[Items from a data source]
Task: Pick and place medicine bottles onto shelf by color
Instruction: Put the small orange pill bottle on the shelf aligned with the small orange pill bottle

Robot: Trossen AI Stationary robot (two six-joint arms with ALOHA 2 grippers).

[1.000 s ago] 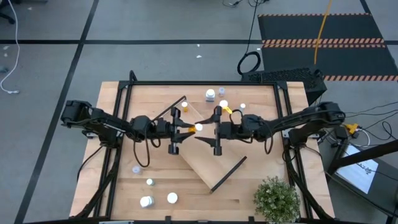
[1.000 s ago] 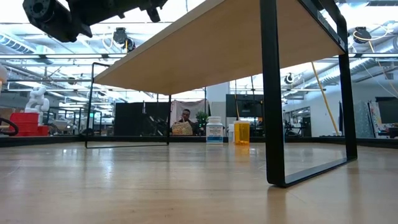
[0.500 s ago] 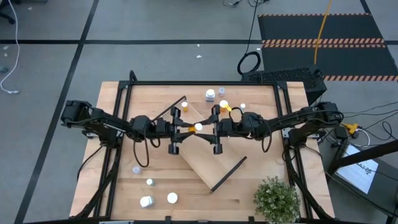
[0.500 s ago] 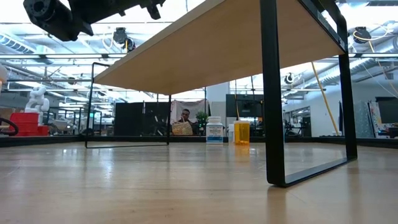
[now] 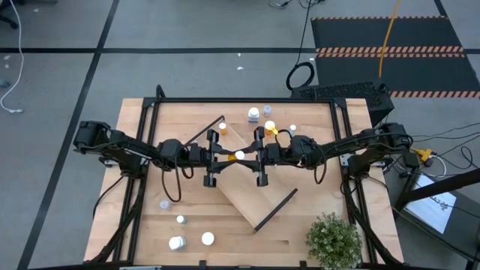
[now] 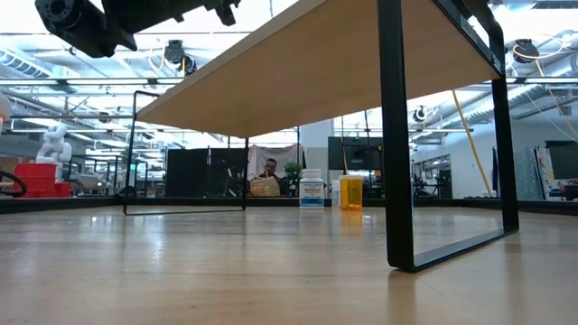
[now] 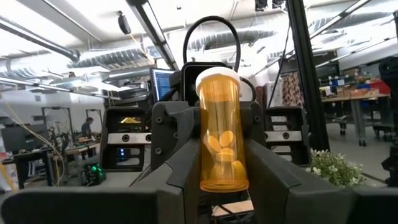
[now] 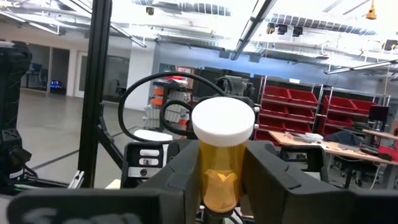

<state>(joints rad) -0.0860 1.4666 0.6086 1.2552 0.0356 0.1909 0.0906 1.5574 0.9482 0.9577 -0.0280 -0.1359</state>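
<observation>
An orange medicine bottle [image 5: 239,155] with a white cap is upright in the air above the light-wood shelf [image 5: 251,191], which lies slantwise mid-table on its dark end walls. My left gripper [image 5: 231,155] comes from the table's left and my right gripper [image 5: 247,155] from the right. They meet at the bottle, and both are shut on it. The bottle shows between my left fingers [image 7: 222,134] and between my right fingers [image 8: 222,155]. My left gripper pinches the bottle's lower body [image 7: 217,177] between its two fingers, coming level from the table's left. The bottle stands upright, cap up, lifted clear of the shelf. My right gripper has a finger [image 8: 264,171] on each side of the orange body [image 8: 221,180] below the cap, coming level from the table's right.
Several bottles stand at the far edge: an orange one [image 5: 223,129], a pale one [image 5: 253,114], and others [image 5: 270,127]. Several pale bottles [image 5: 177,242] stand near the front left. A potted plant [image 5: 334,240] is at the front right. The shelf's black leg [image 6: 397,135] looms in the low view.
My right gripper has moved a little toward the table's left, up to the bottle in my left gripper, and its fingers have drawn in around the bottle. The bottle and my left gripper have kept still.
</observation>
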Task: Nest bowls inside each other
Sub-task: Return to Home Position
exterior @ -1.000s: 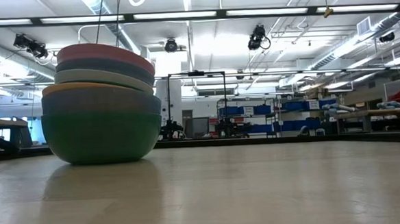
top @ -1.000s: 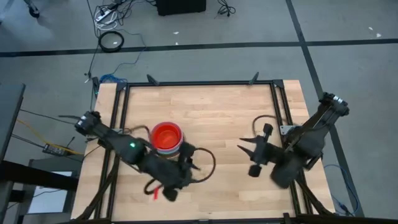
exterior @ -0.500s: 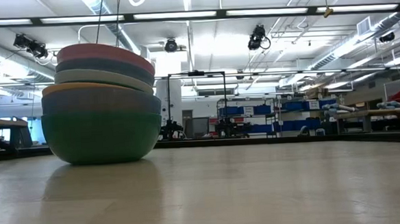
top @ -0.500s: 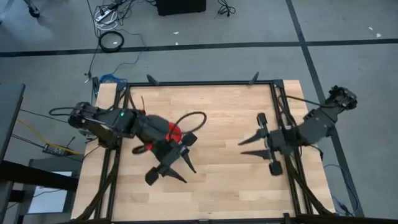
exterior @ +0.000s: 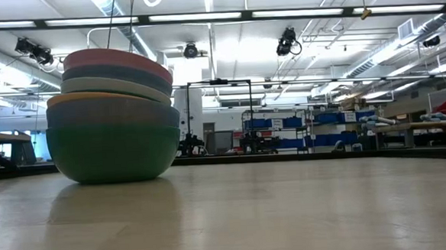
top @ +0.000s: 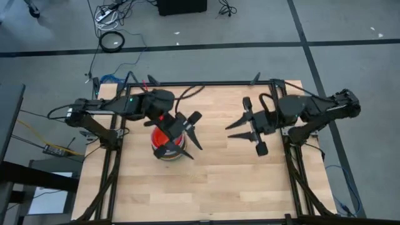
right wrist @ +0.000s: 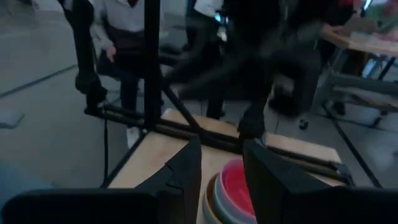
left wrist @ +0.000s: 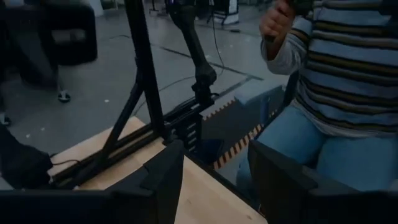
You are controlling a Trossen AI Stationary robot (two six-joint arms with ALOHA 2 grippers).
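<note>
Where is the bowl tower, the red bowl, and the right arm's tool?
bowl tower [exterior: 109, 119], low view, a middle bowl's side.
red bowl [right wrist: 235, 185], right wrist view, its inside.
right tool [right wrist: 222, 152], right wrist view, midway between its fingertips.

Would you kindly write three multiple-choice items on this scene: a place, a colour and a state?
1. Where on the table is the bowl stack? A. left half B. right edge C. far right corner
2. What colour is the bottom bowl? A. white B. teal C. black
3. The right end effector is: A. shut on a bowl B. open, empty C. shut, empty
1 A: the high view shows it left of centre.
2 B: the low view shows teal at the base.
3 B: its jaws stand apart, nothing between.
</note>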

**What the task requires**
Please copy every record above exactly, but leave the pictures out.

**Written response**
Task: Pick and place medicine bottles onto shelf by color
Instruction: Put the small orange pill bottle on the shelf aligned with the small orange pill bottle

Robot: Trossen AI Stationary robot (two six-joint arms with ALOHA 2 grippers).

[1.000 s ago] 
[1.000 s ago] 
[0.500 s ago] 
[0.500 s ago] 
[now] 
[now] 
[now] 
[now] 

<state>(joints rad) -0.0860 1.4666 0.6086 1.2552 0.0356 0.1909 0.0906 1.5574 0.9482 0.9577 -0.0280 -0.1359</state>
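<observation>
An orange medicine bottle [image 5: 239,155] with a white cap is upright in the air above the light-wood shelf [image 5: 251,191], which lies slantwise mid-table on its dark end walls. My left gripper [image 5: 231,155] comes from the table's left and my right gripper [image 5: 247,155] from the right. They meet at the bottle, and both are shut on it. The bottle shows between my left fingers [image 7: 222,134] and between my right fingers [image 8: 222,155]. My left gripper pinches the bottle's lower body [image 7: 217,177] between its two fingers, coming level from the table's left. The bottle stands upright, cap up, lifted clear of the shelf. My right gripper has a finger [image 8: 264,171] on each side of the orange body [image 8: 221,180] below the cap, coming level from the table's right.
Several bottles stand at the far edge: an orange one [image 5: 223,129], a pale one [image 5: 253,114], and others [image 5: 270,127]. Several pale bottles [image 5: 177,242] stand near the front left. A potted plant [image 5: 334,240] is at the front right. The shelf's black leg [image 6: 397,135] looms in the low view.
My right gripper has moved a little toward the table's left, up to the bottle in my left gripper, and its fingers have drawn in around the bottle. The bottle and my left gripper have kept still.
</observation>
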Task: Nest bowls inside each other
Sub-task: Return to Home Position
exterior @ -1.000s: 
top @ -1.000s: 
exterior @ -0.500s: 
top @ -0.500s: 
exterior @ +0.000s: 
top @ +0.000s: 
right wrist @ +0.000s: 
left wrist @ +0.000s: 
You are controlling a Trossen AI Stationary robot (two six-joint arms with ALOHA 2 grippers).
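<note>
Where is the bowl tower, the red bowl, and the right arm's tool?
bowl tower [exterior: 109, 119], low view, a middle bowl's side.
red bowl [right wrist: 235, 185], right wrist view, its inside.
right tool [right wrist: 222, 152], right wrist view, midway between its fingertips.

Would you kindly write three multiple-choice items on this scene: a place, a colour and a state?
1. Where on the table is the bowl stack? A. left half B. right edge C. far right corner
2. What colour is the bottom bowl? A. white B. teal C. black
3. The right end effector is: A. shut on a bowl B. open, empty C. shut, empty
1 A: the high view shows it left of centre.
2 B: the low view shows teal at the base.
3 B: its jaws stand apart, nothing between.
</note>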

That is the complete answer.